10-20% runs against real AWS. Ephemeral environments per pull request — IaC spins up a temporary stack in a sandbox account, runs end-to-end tests, and tears it down on merge. You’re testing real integrations, but in isolation.
Production releases use canary deployments. CodeDeploy aliases shift traffic gradually — 1%, 10%, 100% — with automatic rollback on error rate or latency alarms. If bad code gets through, it hits 1% of traffic before anyone notices.
Platform guardrails
The best serverless organisations have a small platform team that publishes golden templates: base function scaffolds, CI/CD pipelines, standard alarms and dashboards, IAM policies, tagging rules, and cost controls.
Product teams fill in the domain code and configuration. They don’t make infrastructure decisions — those are made once, well, and enforced through templates.
When to skip serverless entirely
None of the above helps if serverless is the wrong tool for the job:
- Long-lived, stateful workflows with lots of shared state — use containers or a workflow engine like Temporal.
- Heavy compute — ML inference, large batch processing, sustained throughput — containers or Fargate.
- Strict latency requirements where cold starts are unacceptable and provisioned concurrency is too expensive.
- Teams that can’t or won’t adopt the discipline above. This is the most common reason. If your organisation doesn’t have the engineering maturity to maintain contracts, hexagonal architecture, and automated testing, serverless will make things worse, not better. Stick to services.
The pragmatic middle path
What I usually recommend — and what I’ve done in practice across multiple engagements — is a split:
Core APIs and shared services → containers on Kubernetes. You get consistent local development, straightforward testing, and an operational model the team already understands.

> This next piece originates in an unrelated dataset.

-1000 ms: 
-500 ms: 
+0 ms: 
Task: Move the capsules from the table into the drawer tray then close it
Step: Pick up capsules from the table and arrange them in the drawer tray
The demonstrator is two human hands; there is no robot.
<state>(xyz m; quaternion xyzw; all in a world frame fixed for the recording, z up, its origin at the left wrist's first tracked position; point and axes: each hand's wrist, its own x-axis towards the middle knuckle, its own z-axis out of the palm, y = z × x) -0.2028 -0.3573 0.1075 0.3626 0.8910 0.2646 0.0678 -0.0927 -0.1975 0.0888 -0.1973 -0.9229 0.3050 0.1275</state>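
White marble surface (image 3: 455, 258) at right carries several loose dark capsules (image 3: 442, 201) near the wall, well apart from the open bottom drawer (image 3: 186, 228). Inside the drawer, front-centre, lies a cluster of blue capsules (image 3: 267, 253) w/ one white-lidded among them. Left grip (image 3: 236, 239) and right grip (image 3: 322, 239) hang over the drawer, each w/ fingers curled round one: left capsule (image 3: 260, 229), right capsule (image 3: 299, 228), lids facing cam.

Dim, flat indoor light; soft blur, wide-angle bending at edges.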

Edge and async glue → serverless with the discipline above. Scheduled jobs, ETL triggers, event processors, webhook handlers. The stuff that’s genuinely event-driven and benefits from scale-to-zero.
A platform team provides the guardrails for both. Golden templates, CI/CD, observability, security controls. Product teams own domains end-to-end.
Serverless isn’t inherently unmaintainable. But it requires more upfront discipline than most teams expect — and significantly more than the “just write a Lambda” marketing suggests. If you’re going to do it, do it properly. If you’re not willing to invest in the engineering practices that make it work, containers are the safer bet.
And if someone tells you they run 500 Lambdas in production with no issues, ask them how they test. The answer will tell you everything you need to know.